Com a velocidade e a precisão da tomada de decisão mais crítica do que nunca, os sistemas tradicionais de EDI e APIs, por si só, muitas vezes não conseguem acompanhar o ritmo. Como Vijay Chougule, Líder de Gerenciamento de Produtos do IBM Sterling Data Exchange SaaS, afirmou em um blog: "A EDI não vai desaparecer. Mas para prosperar em um mundo com prioridade digital, ela deve fazer parte de algo mais inteligente e responsivo." APIs e a IA generativa, continua Chougule, tornam a EDI "mais inteligente, mais rápida e preparada para o futuro".

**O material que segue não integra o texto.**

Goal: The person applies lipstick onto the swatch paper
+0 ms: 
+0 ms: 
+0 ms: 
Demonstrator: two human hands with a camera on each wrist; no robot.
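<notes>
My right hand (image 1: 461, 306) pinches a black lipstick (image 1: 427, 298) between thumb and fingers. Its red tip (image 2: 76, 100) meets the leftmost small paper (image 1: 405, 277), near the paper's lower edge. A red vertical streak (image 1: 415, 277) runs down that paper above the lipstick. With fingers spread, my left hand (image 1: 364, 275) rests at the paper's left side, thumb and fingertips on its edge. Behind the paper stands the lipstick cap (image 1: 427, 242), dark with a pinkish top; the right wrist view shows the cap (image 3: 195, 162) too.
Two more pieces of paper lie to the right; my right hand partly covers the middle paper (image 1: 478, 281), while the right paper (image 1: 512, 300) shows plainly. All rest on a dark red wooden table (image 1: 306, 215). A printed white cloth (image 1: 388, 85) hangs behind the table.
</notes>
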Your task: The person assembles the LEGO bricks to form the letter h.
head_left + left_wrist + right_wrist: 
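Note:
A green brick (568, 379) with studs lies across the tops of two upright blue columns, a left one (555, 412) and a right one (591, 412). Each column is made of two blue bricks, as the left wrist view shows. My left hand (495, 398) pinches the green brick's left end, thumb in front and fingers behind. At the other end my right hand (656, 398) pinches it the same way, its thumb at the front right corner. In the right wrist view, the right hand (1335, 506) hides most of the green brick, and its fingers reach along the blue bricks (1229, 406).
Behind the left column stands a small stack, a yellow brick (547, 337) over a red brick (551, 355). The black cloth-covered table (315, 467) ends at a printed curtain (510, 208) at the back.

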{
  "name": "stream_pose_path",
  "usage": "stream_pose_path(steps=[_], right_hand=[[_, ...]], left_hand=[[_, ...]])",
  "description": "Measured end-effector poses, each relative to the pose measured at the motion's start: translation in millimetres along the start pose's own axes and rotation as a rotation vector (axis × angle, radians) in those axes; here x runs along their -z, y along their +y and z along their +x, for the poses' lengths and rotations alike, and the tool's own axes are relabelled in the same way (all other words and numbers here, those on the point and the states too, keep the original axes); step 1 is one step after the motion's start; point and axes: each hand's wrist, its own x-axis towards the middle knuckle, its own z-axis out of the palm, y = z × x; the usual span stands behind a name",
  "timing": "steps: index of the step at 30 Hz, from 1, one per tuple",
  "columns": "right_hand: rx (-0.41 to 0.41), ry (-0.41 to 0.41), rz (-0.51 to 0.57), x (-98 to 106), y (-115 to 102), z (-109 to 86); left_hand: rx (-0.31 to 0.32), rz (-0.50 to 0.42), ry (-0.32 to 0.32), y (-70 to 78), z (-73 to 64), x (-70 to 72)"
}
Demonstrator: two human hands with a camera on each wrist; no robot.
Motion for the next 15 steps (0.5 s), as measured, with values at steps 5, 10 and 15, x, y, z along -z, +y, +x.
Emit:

Para ilustrar: imagine que uma organização queira melhorar a responsividade da cadeia de suprimentos e reduzir os atrasos no atendimento de pedidos. Ela pode utilizar a EDI para processar automaticamente transações como pedidos de compra, enquanto as APIs fornecem visibilidade em tempo real dos níveis de inventário e do status das remessas em todos os sistemas.
A IA, então, analisa esses fluxos de dados combinados para prever flutuações de demanda, detectar possíveis interrupções e recomendar ou acionar ações corretivas, como ajustar os níveis de inventário ou redirecionar as remessas. Dessa forma, a EDI otimiza o processamento de transações, as APIs permitem o acesso instantâneo a dados e integração, e a IA acrescenta inteligência e recursos de automação mais complexos.